The memory of Francesc Parcerisas

Un estiu by Francesc Parcerisas (Barcelona.

Thomas Osborne
Thomas Osborne
19 September 2022 Monday 10:22
11 Reads
The memory of Francesc Parcerisas

Un estiu by Francesc Parcerisas (Barcelona. 1944), published in 2018, is one of the best contemporary Catalan diary books, structured around a backbone sequence or a red thread: the illness and death of friends Josep Miquel Sobrer (professor at United States and author, also, of autobiographical literature of the highest quality) and Carles Miralles (Hellenist and author of great essays on Catalan literature and the classical tradition, as well as a poet and narrator). Together with La primavera a Pequín (2013) and this La tardor em sobta, it forms a triptych that summarizes and crowns an intellectual trajectory.

If we add Sense mans. Papers i metàfores sobre la traducció , also from 2013, form a tetralogy. Which is also a diptych: Spring in Beijing and Un estiu respond to the classic, sequential model of the writer's diary that takes the pulse of contemporary reality. While Sense mans and La tardor em sobta are based more on an idea of ​​personal archaeology.

It does not mean that there are no notes of the day, written following the suggestion of a news item or a reading. But the book links these observations with others that have accumulated over the years. To explain it, Parcerisas reproduces a photograph of Joan Brossa's studio on Balmes Street and of psychologist Jean Piaget's office. If messy papers represent mental clutter, what does an empty table represent? –Parcerisas wonders, using an image of Manuel Baixauli.

Along with those found papers, which have been rolling around in pockets and have accumulated dust on a table, we have the recurring, obsessive idea of ​​the library. Once I was in his house in Horta I was able to check what he himself tells in the book. Parcerisas is a man of very varied interests (he is a poet, has been a professor of Catalan literature and translation, specializing in Anglo-Saxon literature and, in recent years, very interested in Chinese culture), more than a bibliophile he is a collector, and it is very orderly: it has the books arranged by the date of birth of the authors and in alphabetical order.

The life of books is a fundamental element of La tardor em sobta: the treasures he finds in the Mercat de Sant Antoni and the books he saves from a pile, next to a container, invite him to think about the fate of his library.
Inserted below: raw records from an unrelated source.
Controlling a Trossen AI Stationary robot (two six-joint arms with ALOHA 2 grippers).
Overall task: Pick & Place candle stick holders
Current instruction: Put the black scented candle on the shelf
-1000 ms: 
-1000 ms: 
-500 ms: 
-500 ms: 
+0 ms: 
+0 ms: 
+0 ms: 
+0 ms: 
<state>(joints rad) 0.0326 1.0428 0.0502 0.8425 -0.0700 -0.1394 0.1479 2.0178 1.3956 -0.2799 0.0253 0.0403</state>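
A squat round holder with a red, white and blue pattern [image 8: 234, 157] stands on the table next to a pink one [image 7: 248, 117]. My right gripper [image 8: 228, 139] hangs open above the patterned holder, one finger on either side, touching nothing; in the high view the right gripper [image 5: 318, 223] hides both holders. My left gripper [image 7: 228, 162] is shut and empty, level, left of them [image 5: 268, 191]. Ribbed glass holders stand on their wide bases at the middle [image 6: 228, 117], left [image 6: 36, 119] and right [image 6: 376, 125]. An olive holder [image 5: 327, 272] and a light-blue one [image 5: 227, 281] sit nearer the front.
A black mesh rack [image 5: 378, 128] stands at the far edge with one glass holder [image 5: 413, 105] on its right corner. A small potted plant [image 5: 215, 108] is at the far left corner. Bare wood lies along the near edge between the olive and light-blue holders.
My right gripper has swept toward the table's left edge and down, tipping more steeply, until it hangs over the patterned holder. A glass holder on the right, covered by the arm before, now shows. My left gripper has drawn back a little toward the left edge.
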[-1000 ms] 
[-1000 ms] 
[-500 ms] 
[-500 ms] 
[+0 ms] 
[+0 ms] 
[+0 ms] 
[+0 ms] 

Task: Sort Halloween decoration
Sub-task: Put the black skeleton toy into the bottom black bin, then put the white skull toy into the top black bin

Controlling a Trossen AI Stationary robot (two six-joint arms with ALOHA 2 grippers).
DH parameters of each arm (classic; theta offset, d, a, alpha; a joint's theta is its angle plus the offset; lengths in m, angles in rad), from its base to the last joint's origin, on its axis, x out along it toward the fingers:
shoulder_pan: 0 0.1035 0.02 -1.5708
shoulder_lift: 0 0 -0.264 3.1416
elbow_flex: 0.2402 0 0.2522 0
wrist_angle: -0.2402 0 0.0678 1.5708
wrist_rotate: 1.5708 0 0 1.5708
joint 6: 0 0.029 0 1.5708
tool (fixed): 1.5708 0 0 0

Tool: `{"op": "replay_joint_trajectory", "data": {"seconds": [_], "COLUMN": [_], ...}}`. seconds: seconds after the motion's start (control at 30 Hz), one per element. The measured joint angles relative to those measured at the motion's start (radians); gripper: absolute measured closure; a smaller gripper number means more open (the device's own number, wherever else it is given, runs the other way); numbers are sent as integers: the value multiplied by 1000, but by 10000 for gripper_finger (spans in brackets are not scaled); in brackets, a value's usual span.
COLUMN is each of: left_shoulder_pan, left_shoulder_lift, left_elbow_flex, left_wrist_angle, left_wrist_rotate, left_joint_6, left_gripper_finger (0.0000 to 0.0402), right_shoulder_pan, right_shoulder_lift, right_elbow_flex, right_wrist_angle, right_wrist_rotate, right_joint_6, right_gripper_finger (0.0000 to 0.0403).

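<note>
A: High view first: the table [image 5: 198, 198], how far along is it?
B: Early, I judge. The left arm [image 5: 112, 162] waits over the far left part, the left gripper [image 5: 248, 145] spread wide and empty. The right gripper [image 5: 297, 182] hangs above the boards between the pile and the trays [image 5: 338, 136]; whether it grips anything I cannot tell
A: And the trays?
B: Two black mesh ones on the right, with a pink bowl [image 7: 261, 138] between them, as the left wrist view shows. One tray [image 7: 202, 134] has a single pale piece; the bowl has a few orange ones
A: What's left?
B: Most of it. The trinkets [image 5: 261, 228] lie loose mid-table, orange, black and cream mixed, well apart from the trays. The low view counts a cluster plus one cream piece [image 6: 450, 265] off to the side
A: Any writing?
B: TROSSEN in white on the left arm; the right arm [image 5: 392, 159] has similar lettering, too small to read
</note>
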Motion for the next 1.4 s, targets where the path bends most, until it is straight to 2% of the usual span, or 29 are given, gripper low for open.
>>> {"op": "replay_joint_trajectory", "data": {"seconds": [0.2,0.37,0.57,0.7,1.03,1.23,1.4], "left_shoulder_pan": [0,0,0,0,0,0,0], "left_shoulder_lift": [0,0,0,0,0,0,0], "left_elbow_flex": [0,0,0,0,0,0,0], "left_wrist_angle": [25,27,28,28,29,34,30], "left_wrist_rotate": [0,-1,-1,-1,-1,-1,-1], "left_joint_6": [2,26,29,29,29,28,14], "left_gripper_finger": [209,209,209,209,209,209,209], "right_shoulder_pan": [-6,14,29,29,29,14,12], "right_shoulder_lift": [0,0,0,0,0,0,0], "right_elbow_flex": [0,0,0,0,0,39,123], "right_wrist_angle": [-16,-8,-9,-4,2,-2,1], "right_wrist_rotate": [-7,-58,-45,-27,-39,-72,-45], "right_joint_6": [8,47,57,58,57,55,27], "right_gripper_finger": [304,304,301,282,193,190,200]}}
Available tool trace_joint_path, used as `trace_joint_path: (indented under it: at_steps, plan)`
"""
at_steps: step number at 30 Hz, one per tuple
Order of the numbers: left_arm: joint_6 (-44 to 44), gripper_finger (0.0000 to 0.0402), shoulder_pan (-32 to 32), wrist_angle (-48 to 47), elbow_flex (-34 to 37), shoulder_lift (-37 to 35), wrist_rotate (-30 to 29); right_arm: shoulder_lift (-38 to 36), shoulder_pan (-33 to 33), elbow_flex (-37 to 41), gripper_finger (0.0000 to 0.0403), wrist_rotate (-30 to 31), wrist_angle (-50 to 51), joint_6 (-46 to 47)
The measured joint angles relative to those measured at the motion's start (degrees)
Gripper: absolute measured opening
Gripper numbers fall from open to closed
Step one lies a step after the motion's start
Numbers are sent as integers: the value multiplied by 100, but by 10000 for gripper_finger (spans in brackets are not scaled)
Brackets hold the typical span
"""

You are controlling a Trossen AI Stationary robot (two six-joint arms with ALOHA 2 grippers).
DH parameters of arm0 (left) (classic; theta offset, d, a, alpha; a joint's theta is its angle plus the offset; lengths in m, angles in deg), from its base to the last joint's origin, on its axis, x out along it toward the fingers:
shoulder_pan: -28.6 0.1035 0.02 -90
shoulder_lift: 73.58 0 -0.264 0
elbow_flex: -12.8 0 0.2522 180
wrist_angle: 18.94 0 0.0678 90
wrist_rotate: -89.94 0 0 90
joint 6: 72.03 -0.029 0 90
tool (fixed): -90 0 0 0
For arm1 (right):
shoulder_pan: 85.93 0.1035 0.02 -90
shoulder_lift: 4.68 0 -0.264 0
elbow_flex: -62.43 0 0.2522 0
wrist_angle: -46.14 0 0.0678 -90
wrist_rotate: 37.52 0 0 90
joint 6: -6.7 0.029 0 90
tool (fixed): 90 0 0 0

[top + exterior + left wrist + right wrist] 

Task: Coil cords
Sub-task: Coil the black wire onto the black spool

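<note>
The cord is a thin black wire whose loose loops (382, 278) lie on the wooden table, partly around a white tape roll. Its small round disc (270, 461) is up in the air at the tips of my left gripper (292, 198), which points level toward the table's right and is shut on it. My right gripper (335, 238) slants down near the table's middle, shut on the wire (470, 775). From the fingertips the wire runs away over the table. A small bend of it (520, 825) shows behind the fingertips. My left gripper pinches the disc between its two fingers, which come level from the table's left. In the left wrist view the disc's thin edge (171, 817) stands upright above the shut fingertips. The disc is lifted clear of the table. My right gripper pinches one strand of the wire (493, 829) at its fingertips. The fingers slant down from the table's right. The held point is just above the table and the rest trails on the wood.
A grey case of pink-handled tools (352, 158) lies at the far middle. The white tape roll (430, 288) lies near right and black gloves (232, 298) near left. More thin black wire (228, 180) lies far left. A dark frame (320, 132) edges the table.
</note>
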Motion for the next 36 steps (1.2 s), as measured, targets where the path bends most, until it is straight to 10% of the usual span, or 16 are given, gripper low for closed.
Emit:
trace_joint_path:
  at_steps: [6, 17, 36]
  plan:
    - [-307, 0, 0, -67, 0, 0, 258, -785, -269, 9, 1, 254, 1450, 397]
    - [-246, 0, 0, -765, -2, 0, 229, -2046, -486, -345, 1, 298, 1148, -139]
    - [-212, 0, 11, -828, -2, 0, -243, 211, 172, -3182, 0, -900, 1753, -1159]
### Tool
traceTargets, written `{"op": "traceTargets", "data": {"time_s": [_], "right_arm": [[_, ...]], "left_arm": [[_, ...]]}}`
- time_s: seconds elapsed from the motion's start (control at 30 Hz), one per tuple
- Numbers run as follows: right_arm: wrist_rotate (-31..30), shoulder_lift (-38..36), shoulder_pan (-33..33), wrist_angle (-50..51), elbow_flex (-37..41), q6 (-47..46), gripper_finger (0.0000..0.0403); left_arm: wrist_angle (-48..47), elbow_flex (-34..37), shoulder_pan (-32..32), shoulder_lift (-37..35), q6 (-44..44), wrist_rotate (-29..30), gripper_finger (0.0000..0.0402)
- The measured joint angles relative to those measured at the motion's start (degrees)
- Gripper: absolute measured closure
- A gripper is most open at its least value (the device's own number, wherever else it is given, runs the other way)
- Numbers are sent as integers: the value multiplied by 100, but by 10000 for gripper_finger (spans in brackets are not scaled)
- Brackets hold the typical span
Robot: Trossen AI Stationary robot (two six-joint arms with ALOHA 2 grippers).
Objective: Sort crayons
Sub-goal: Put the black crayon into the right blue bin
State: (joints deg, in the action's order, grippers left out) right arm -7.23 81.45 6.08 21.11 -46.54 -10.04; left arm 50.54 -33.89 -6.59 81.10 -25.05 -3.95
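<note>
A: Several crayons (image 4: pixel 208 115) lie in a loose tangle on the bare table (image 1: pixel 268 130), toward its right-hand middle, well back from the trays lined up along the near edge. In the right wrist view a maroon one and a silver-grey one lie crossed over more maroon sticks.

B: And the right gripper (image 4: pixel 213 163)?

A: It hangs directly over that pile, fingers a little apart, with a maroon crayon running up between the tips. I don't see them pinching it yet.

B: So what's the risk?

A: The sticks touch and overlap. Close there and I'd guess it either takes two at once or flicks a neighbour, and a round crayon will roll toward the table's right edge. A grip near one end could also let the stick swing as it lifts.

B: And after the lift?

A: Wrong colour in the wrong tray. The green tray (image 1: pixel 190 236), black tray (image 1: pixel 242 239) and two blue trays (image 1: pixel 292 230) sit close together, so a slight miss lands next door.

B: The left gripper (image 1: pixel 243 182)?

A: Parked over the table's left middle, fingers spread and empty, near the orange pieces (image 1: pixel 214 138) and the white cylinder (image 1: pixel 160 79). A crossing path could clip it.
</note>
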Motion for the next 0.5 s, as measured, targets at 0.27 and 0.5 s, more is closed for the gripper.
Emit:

It is a twilight reflection that connects with observations about the current cultural crisis. It looks from the outside, too cantankerous, and cuts short.

Parcerisas is a great observer of the simple life, although he does not lavish himself on it. He can describe members of the same Chinese family who work in a fruit shop very finely and draw valuable cultural lessons. With the same insight he explains some of his nightly dreams. But the main part is metaliterary and includes comments on poems, notes on readings and a whole reflection on fragmentary writing. The fragment expresses desire, invites the reader to restore the lost totality, transports us to a small and somewhat old museum, with uneven display cases. Like the darner who uses a wooden egg to mend socks, the author draws seams to rebuild life and invent his own time.

Fragmentary writing also serves to silence. In La tardor em sobta we find many references to holes and disappearances. Notably when it comes to family and personal history. As in the case of many other writers, the inner intellectual life is more relevant than the intimate life.

In this way, the references to the family environment – ​​which there are – are suspended in a limbo and it gives the feeling, more than ever, “que potser només m’escric”, without letting the reader in at all. Towards the end, Parcerisas explains that she would like to write a book about Eivissa, as he knew it in the seventies, when she was a hippy. It would be interesting. At the moment we have this book contained, intellectually brilliant and honest.